In 1983, Downs left Athens to clerk for Senior Judge Wilson Cowan of the newly formed Court of Appeals for the Federal Circuit in Washington, D.C. While in D.C. he met his future wife Katherine at a Love Tractor show at the 9:30 Club.

==Career with R.E.M.==
In 1978, John Huie, a representative for the booking company R.E.M.'s drummer Bill Berry worked for at the time, suggested Berry look up Downs, whom he knew from Davidson College and was then in law school at the University of Georgia. Berry and Downs also served together on the University Union Concert Committee that arranged for visiting musicians to perform on campus.

Downs attended an R.E.M. show at the 11.11 Koffee Club in Athens, Georgia on April 19, 1980. By that time, Downs had also come to know Peter Buck from Wuxtry Records, a downtown Athens shop where he would buy Neil Young records. Recalling events nineteen years later on VH1's Behind the Music, Downs said, "I thought they were great". He and the band immediately forged a friendship. "They started asking me questions about copyright issues, trademark issues, the first time they had a recording agreement they needed me to have a look at", Downs said. "They knew that I was just out of law school and was just getting started as a lawyer, and I certainly didn't claim any particular expertise. I learned by the seat of my pants. I worked with them as a volunteer, just helping out, and gradually over the next couple of years it became more like a real job, and, all these years later, that's kind of still what it is."

Downs primarily remained working in Athens during the early years of the band, teaching at the law school and managing the ins and outs of “moving a small city around,” but began traveling with the group more often during the 1995 “Monster” tour.

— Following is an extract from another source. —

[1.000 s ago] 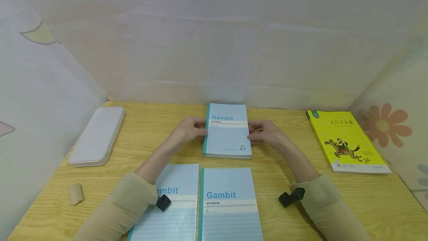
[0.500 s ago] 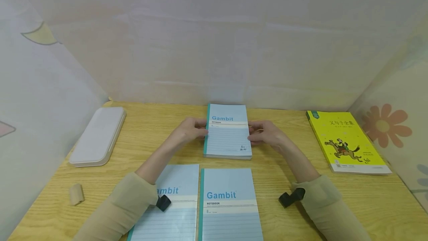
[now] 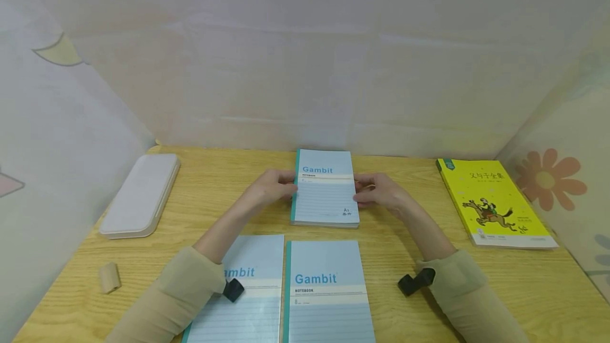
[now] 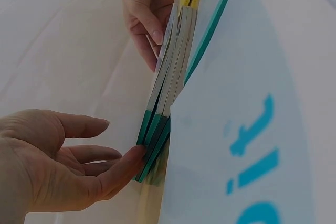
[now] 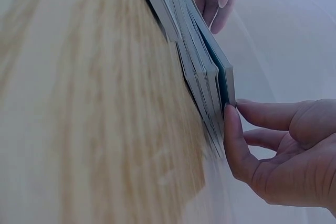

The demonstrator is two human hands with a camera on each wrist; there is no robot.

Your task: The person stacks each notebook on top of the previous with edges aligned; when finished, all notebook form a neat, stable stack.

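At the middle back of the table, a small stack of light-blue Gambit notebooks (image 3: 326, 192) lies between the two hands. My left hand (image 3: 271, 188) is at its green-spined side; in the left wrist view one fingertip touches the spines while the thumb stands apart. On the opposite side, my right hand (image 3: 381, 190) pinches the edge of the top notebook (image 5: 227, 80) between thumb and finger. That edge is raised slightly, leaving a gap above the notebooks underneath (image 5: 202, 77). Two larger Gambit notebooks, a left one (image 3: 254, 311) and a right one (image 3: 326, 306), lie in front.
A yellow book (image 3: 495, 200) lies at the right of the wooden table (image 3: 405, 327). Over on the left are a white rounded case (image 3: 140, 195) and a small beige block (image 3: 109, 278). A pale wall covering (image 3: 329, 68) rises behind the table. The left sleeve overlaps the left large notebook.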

After Jefferson Holt's departure in 1996, Downs took over as the band's manager. “I'm the guy who helps them run the business,” said Downs. “They are the board of directors. I am the CEO.”

Downs continued in his advisor role for R.E.M. even after the members parted ways in 2011, describing the experience as “orchestrating the afterlife” of the band. In an interview with the Athens, GA alternative magazine Flagpole in 2014, Downs described his current workload as such: “The volume isn't as much. We're not making records anymore. We're not going on tour anymore. There are still some side things going on…We're still busy, but not with the same intensity.”

==Education and academic career==
Downs graduated cum laude from Davidson College in 1978 with a Bachelor of Arts degree in history. In 1981, he graduated from the University of Georgia School of Law. He was a law clerk for Senior Judge Wilson Cowen of the United States Court of Appeals for the Federal Circuit. He was an adjunct professor in the UGA law school teaching entertainment law and music law.

==Personal life==
Downs still lives in Athens with his wife Katherine. They have two children. Downs enjoys spending time reading, walking, and all things basketball. He is a staunch supporter of public education. He created the Bertis E. Downs III and Eugene M. Downs, Sr. Education Abroad Fund at Davidson College to encourage students to travel widely while studying abroad.

Downs is active in many civic and political organizations and has served on the boards of People for the American Way, Network for Public Education, The National Education Association Foundation, Historic Athens, and the Georgia Trust for Historic Preservation.